Structural characterization of the tunnels of Mycobacterium tuberculosis truncated hemoglobin N from molecular dynamics simulations.

The structure of oxygenated trHbN from Mycobacterium tuberculosis shows an extended heme distal hydrogen-bond network that includes Tyr33(B10), Gln58(E11), and the bound O(2). In addition, trHbN structure shows a network of hydrophobic cavities organized in two orthogonal branches. In the present work, the structure and the dynamics of oxygenated and deoxygenated trHbN in explicit water was investigated from 100 ns molecular dynamics (MD) simulations. Results show that, depending on the presence or the absence of a coordinated O(2), the Tyr33(B10) and Gln58(E11) side chains adopt two different configurations in concert with hydrogen bond network rearrangement.
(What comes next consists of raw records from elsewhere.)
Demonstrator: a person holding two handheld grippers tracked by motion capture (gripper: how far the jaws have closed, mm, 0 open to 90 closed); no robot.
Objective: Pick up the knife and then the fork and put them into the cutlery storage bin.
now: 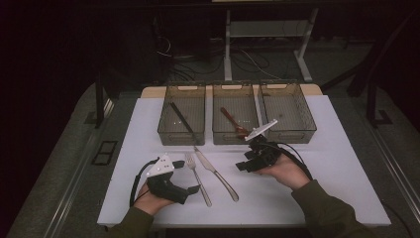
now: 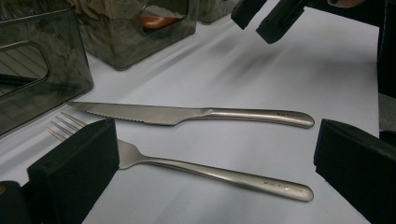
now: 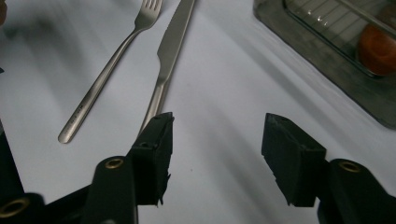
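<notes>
High view: silver steel fork and serrated steel knife lie side by side on white tabletop, between left gripper and right gripper. Both grippers' fingers parted, holding nothing.

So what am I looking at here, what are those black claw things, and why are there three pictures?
A person sits at a white table with a hand-held clamp in each hand: the left gripper and the right gripper. Both stand open and hold nothing. One picture looks down from above; the other two come from small cameras riding on each gripper, looking out between its black jaws. On the table lie a fork and a knife, side by side between the grippers. Behind them stand three clear bins; the left one holds a dark stick-like thing, the middle one a brownish utensil.
</notes>
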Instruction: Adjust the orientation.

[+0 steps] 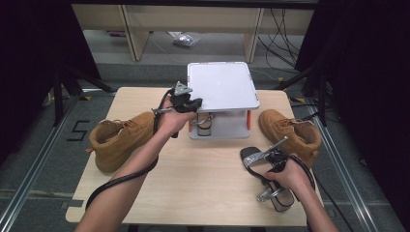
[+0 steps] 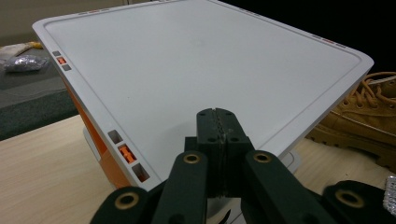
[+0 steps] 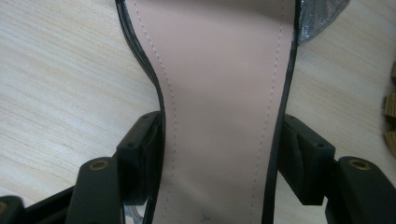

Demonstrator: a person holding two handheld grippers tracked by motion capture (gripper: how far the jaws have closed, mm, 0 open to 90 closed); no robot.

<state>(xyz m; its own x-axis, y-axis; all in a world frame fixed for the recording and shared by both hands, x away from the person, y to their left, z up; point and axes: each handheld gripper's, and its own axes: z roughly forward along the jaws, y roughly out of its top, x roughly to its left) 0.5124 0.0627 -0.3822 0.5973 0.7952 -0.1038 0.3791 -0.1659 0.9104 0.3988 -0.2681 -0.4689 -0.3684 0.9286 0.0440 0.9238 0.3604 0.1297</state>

In addition, our data indicate that Tyr33(B10) and Gln58(E11) control the dynamics of Phe62(E15). In deoxy-trHbN, Phe62(E15) is restricted to one conformation. Upon O(2) binding, the conformation of Gln58(E11) changes and residue Phe62(E15) fluctuates between two conformations. We also conducted a systematic study of trHbN tunnels by analyzing thousands of MD snapshots with CAVER. The results show that tunnel formation is the result of the dynamic reshaping of short-lived hydrophobic cavities. The analyses indicate that the presence of these cavities is likely linked to the rigid structure of trHbN and also reveal two tunnels, EH and BE, that link the protein surface to the buried distal heme pocket and not present in the crystallographic structure. The cavities are sufficiently large to accomodate and store ligands. Tunnel dynamics in trHbN was found to be controlled by the side-chain conformation of the Tyr33(B10), Gln58(E11), and Phe62(E15) residues. Importantly, in contrast to recently published works, our extensive systematic studies show that the presence or absence of a coordinated dioxygen does not control the opening of the long tunnel but rather the opening of the EH tunnel. In addition, the data lead to new and distinctly different conclusion on the impact of the Phe62(E15) residue on trHbN tunnels. We propose that the EH and the long tunnels are used for apolar ligands storage. The trajectories bring important new structural insights related to trHbN function and to ligand diffusion in proteins.